Alexandre

Personal information
- Full name: João Alexandre Santos Vilacova
- Date of birth: 29 November 1973 (age 52)
- Place of birth: Porto, Portugal
- Height: 1.89 m (6 ft 2 in)
- Position: Centre-back

Youth career
- 1983–1992: Varzim

Senior career*
- Years: Team / Apps / (Gls)
- 1992–2009: Varzim / 455 / (7)
- 2009–2011: Esposende / 30 / (0)
- Total:  / 485 / (7)

Managerial career
- 2011–2013: Esposende
- 2014: Varzim

= Alexandre Vilacova =

Portuguese footballer

João Alexandre Santos Vilacova (born 29 November 1973), known as Alexandre, is a Portuguese retired footballer who played as a central defender.

==Club career==
Alexandre was born in Porto. Brought through the ranks of Varzim SC, he only knew one club throughout his professional career, which spanned almost two decades, also being the Póvoa de Varzim-based side's longtime captain. Almost always in the starting XI, he played three editions of the Primeira Liga with them (totalling 89 matches and going scoreless in the process), but spent the vast majority of his career in the Segunda Liga.

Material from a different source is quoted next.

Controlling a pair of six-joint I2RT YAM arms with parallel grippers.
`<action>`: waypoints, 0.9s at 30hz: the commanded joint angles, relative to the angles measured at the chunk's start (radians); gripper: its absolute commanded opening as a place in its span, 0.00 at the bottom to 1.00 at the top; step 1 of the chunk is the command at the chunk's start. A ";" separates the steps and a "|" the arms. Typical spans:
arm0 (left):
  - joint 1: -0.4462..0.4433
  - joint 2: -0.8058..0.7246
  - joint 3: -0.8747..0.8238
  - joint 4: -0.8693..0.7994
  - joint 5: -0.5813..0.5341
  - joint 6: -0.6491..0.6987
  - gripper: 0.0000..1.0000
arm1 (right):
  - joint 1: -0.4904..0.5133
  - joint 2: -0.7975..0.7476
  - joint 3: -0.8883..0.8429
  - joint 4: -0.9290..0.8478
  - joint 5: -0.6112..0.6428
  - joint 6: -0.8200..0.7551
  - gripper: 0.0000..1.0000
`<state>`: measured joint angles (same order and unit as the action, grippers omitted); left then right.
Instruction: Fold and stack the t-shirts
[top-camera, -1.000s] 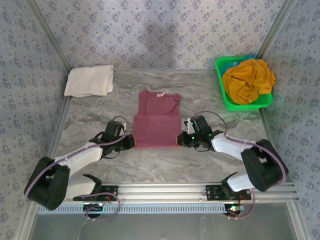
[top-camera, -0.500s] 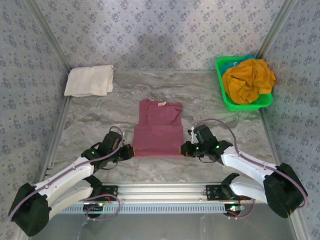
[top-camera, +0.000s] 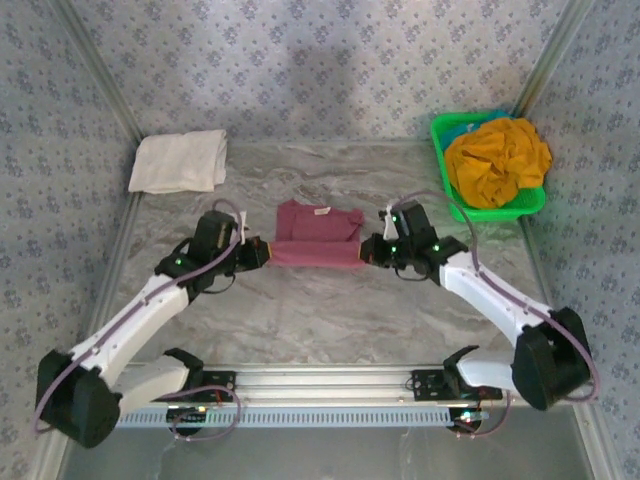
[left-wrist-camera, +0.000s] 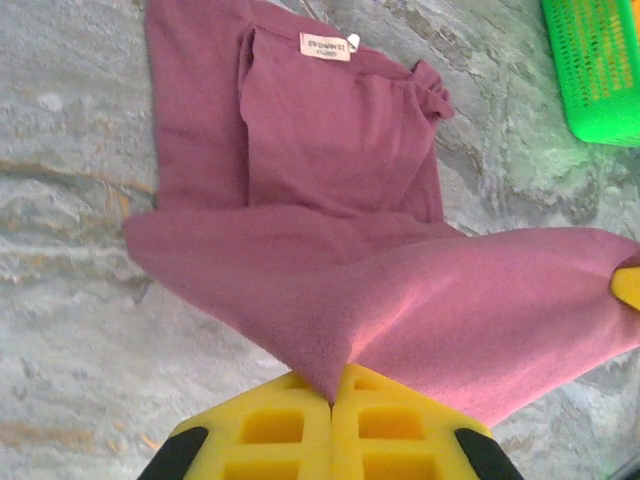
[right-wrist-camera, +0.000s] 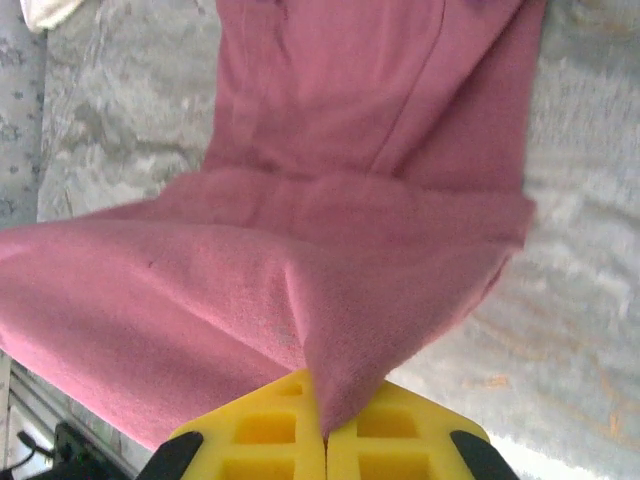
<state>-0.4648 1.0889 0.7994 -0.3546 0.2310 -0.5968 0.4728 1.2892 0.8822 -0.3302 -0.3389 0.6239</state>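
Maroon t-shirt (top-camera: 318, 235) at frame centre on the tabletop (top-camera: 330, 310). Left hand (top-camera: 262, 254) and right hand (top-camera: 368, 250) each clamp its lifted hem, level across the frame; the collar (top-camera: 320, 209) lies just beyond, toward frame top.

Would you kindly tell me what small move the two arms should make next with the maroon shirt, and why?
Probably carry the hem a little farther toward the collar label and lay it down. The left gripper and right gripper each pinch a corner of the maroon shirt, and the lifted hem hangs short of the collar label, so the fold looks unfinished.
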 joint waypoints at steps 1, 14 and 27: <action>0.047 0.073 0.082 0.024 0.039 0.083 0.00 | -0.036 0.089 0.093 -0.021 -0.032 -0.064 0.00; 0.139 0.314 0.254 0.127 0.113 0.146 0.00 | -0.110 0.332 0.318 0.017 -0.061 -0.072 0.00; 0.247 0.732 0.588 0.172 0.126 0.240 0.59 | -0.231 0.702 0.635 -0.001 -0.120 -0.088 0.53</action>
<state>-0.2417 1.7477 1.3014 -0.2089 0.3519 -0.3935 0.2764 1.9163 1.4284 -0.3023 -0.4274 0.5388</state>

For 2009–10, after 26 years at the Estádio do Varzim SC, Alexandre signed with A.D. Esposende of the Braga regional leagues, helping it return to the fourth division in his first season. He began his coaching career precisely with the latter team.

In January 2014, Alexandre was named interim manager at Varzim after the third-tier side dismissed José Augusto due to poor results. He then worked with the club as director of football, leaving his post on 15 June 2019.